Федор Алексеевич взял Михайла за плечи, встряхнул крепкими руками:
— Дай бог, братец, дай бог!.. А засим кланяюсь, мне пора.
Михайло, прощаясь, смотрел ему пристально в глаза думал: «Спроси же, спроси об институте, о ребятах! Неужели так легко от нас отрекся?» Федор Алексеевич, словно разгадав нехитрое желание Михайла, сказал в шутку:
— Небось забыли старика, а?
— Неуютно у нас, — поспешил ответить Михайло, — пустовато.
Федор Алексеевич понимал, что, оставив директорство, поступил правильно, иначе не мог, но все равно жалел об институте, думал о нем постоянно. Ему всегда хотелось видеть, слышать вот таких, как Супрун, делиться с ними знаниями, спорить, радоваться их удачам, огорчаться их провалами.
— Приходите ко мне непременно. Жду, братец, о-жи-даю! — подчеркнул каждый слог.
Они долго пожимали друг другу руки и чувствовали, что расставаться им вовсе не хочется.
По соседству с газетным щитом — щит для афиш.

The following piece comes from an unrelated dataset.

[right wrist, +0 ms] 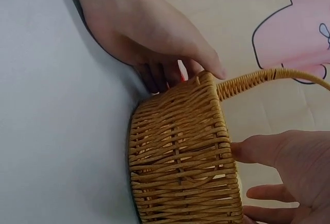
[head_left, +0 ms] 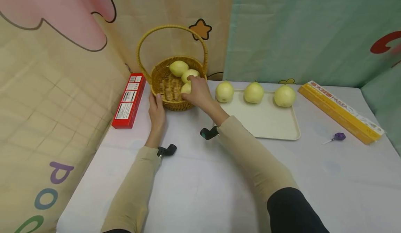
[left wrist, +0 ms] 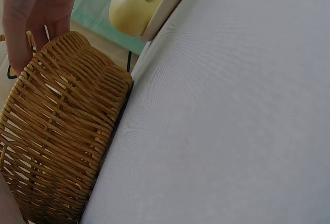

Среди афишных портретов Михайло заприметил знакомое, больше того, дорогое ему лицо: маленькое, круглое — не в меру крупные окуляры делали его еще меньше, чей оно было на самом деле, — морщинистые губы плотно сжаты. Было видно, что какая-то боль тревожит этого человека изнутри. Глаза его, проглядывавшие из-под стекол очков, были нацелены прямо в Михайловы зрачки и, казалось, просили: «Подойди, братец, стань поближе. Вы, молодые, даже не подозреваете, как нам порой необходимо ваше присутствие!»
Да, это был Федор Алексеевич, и в портрете сказывался весь его характер: несмотря на какую-то внутреннюю угнетенность, все же подбородок вскинул дерзко и этим как бы заявлял: «Мы еще посмотрим!»
Ниже портрета синими густыми буквами тиснуто имя писателя и название его новой книги: «Повесть о прошлом». Мелким шрифтом сообщалось о том, что районная библиотека приглашает желающих на читательскую конференцию. Михайло решил, что ему необходимо пойти в библиотеку. Он читал повесть, она тронула его достоверностью, убедительностью. И пейзажи, и картины быта, и действующие лица зримы. Всему веришь, сопереживаешь. Но пошел он не затем, чтобы выступить и передать впечатление о прочитанном, вовсе не затем. Перед его глазами алела приписка: «Автор присутствует», она и повлекла, захотелось увидеть Федора Алексеевича, если удастся, может, и пожать его небольшую суховатую ладонь.
Михайло опоздал, потому и пристроился в последнем ряду переполненной читальни, не думал, что Федор Алексеевич его заметит, но тот заметил, кивнул, копна седых волос шевельнулась, окуляры блеснули, как показалось Михайлу, приветливо. И подбородок снова поднят гордо.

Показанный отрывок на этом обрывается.